> Exercise details
Print the data exactly, leaving nothing out.

> Information provided
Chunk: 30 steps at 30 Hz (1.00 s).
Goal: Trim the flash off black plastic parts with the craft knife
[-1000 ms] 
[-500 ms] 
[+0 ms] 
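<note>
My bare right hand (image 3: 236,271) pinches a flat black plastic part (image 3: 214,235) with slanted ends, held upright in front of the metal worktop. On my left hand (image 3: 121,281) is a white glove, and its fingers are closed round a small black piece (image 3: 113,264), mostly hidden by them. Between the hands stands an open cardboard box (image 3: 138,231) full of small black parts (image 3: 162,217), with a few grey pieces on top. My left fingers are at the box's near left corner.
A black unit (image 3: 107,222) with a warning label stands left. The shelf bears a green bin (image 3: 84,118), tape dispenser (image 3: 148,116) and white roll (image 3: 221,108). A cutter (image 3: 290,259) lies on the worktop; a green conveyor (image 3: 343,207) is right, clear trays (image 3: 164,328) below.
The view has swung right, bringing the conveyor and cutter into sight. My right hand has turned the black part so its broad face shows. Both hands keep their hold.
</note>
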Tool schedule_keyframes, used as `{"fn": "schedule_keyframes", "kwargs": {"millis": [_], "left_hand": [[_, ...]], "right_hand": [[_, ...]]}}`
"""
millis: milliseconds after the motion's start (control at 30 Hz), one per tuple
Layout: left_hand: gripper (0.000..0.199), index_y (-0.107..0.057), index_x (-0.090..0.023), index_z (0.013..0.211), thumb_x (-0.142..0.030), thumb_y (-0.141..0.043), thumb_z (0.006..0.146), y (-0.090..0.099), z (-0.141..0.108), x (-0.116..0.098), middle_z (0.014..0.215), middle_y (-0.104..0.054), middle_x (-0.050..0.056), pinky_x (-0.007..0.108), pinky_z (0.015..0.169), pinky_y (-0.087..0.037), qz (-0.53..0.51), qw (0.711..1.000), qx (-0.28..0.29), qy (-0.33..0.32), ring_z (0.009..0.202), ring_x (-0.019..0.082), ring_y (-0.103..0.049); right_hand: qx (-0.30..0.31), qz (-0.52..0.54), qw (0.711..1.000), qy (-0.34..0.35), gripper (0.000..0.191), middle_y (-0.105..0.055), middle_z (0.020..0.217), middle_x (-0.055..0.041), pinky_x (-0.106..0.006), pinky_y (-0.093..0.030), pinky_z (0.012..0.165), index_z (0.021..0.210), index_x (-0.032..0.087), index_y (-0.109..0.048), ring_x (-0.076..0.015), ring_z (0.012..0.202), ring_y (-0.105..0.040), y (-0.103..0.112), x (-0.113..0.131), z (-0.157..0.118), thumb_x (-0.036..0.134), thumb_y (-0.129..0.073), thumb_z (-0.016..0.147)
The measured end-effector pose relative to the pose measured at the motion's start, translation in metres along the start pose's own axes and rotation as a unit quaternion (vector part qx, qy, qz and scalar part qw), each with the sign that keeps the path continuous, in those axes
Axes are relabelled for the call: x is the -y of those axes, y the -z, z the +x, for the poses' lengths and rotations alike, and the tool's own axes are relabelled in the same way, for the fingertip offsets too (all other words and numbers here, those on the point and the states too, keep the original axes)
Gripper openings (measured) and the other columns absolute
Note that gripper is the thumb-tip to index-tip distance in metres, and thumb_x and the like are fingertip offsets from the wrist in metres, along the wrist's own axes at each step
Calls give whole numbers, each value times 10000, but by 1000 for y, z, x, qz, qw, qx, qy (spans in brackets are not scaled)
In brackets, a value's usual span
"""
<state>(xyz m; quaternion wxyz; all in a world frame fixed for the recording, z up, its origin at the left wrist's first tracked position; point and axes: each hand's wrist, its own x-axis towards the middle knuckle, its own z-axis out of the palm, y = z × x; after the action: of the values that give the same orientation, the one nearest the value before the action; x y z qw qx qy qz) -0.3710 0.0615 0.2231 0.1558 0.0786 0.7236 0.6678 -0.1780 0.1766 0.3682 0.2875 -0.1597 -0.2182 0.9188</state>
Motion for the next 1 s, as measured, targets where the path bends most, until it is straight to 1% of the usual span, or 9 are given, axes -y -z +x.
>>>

> Result below
Chunk: 30 steps at 30 Hz (1.00 s).
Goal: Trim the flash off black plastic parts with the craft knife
[-1000 ms] 
[-500 ms] 
[+0 ms] 
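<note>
My bare right hand (image 3: 236,271) pinches a flat black plastic part (image 3: 214,235) with slanted ends, held upright in front of the metal worktop. On my left hand (image 3: 121,281) is a white glove, and its fingers are closed round a small black piece (image 3: 113,264), mostly hidden by them. Between the hands stands an open cardboard box (image 3: 138,231) full of small black parts (image 3: 162,217), with a few grey pieces on top. My left fingers are at the box's near left corner.
A black unit (image 3: 107,222) with a warning label stands left. The shelf bears a green bin (image 3: 84,118), tape dispenser (image 3: 148,116) and white roll (image 3: 221,108). A cutter (image 3: 290,259) lies on the worktop; a green conveyor (image 3: 343,207) is right, clear trays (image 3: 164,328) below.
The view has swung right, bringing the conveyor and cutter into sight. My right hand has turned the black part so its broad face shows. Both hands keep their hold.
</note>
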Tool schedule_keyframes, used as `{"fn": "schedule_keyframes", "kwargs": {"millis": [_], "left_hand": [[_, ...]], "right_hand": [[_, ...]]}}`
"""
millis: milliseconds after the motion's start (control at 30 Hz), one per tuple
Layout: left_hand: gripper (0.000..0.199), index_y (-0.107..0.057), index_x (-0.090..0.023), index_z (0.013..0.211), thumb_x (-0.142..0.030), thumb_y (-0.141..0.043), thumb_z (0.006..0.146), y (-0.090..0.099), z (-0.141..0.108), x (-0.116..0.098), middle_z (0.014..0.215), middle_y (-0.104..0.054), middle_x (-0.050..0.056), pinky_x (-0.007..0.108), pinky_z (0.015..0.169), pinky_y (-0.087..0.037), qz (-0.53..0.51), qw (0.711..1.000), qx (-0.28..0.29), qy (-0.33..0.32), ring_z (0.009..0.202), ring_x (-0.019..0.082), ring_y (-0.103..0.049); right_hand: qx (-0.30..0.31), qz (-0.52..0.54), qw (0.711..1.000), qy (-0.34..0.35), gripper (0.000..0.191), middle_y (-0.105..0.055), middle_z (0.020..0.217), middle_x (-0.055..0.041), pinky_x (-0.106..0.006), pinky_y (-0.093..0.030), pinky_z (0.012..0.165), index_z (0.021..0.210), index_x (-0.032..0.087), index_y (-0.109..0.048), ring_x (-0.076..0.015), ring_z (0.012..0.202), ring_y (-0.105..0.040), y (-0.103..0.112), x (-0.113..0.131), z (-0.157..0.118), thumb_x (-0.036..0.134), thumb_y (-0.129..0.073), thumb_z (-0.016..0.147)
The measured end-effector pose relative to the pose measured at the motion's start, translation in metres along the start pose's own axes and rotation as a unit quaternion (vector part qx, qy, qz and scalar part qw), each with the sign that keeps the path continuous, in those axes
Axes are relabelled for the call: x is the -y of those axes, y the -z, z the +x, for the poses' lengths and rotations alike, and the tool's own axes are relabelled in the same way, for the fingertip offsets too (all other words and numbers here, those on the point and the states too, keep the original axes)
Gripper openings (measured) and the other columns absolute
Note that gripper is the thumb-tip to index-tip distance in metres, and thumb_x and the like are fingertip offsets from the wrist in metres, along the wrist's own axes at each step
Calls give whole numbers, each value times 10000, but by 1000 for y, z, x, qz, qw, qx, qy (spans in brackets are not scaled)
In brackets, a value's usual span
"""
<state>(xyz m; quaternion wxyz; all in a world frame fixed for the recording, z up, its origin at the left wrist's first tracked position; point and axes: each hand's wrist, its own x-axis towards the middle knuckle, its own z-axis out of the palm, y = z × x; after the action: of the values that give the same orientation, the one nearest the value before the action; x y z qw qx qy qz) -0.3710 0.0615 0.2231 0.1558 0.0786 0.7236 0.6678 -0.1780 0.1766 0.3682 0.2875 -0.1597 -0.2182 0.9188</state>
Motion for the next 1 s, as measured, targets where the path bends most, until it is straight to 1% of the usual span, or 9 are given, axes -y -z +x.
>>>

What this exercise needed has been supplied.